EXERCISE DESCRIPTION: When you reach the line that contains "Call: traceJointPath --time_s" in the entries below, begin returning lines exactly as written and continue through the last one.

-- Opening Marker --

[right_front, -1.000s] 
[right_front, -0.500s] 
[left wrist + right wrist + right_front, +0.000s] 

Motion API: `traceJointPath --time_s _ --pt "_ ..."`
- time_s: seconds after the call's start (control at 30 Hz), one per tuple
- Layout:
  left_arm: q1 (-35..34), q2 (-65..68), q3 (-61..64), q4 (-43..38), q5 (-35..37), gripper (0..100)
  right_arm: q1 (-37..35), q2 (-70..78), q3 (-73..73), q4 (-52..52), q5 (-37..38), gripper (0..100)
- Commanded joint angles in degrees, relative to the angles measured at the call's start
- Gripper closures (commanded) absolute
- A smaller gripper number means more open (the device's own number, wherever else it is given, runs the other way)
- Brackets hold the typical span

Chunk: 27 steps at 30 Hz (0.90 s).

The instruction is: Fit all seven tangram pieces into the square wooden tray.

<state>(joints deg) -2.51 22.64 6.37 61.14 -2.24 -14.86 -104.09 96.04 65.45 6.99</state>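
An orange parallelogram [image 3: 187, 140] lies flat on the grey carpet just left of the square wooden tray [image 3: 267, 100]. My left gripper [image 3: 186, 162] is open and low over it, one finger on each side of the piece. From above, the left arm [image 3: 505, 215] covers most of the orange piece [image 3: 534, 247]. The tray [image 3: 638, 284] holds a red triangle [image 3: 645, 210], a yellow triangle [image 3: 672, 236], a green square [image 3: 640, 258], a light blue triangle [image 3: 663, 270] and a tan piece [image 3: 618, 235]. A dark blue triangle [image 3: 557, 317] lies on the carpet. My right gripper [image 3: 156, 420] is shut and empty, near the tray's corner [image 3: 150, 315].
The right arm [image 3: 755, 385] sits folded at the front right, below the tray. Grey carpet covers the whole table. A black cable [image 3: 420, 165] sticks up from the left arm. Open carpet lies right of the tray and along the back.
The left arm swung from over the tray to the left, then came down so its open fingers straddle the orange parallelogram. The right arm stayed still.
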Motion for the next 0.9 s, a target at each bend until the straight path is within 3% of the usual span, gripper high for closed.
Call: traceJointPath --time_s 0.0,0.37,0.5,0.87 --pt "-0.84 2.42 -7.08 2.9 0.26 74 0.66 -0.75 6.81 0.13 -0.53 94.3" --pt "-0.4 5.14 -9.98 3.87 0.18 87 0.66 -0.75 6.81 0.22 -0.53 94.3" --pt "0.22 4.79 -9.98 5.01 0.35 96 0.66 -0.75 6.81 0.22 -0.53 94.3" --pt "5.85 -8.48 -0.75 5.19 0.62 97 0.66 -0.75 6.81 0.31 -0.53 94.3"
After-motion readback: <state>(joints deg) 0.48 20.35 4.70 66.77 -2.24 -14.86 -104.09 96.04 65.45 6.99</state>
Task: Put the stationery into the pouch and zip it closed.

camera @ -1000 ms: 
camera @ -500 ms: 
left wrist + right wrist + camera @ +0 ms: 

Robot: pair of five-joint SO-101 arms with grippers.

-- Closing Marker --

PROBLEM SOLUTION:
Call: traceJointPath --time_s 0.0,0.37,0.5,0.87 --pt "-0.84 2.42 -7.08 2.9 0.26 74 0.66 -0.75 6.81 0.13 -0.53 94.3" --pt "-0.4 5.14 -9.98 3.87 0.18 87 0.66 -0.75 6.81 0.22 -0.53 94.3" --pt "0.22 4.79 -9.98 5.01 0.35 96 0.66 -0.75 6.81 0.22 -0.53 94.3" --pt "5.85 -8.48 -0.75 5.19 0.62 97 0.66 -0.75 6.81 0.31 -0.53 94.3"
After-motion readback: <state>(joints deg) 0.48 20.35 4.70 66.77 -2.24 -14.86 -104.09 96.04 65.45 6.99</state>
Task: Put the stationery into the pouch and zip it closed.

camera @ -1000 ms: 
camera @ -500 ms: 
left wrist + right wrist + camera @ +0 ms: 

Robot: pair of five-joint SO-101 arms with grippers.

This finishes the response to the exercise.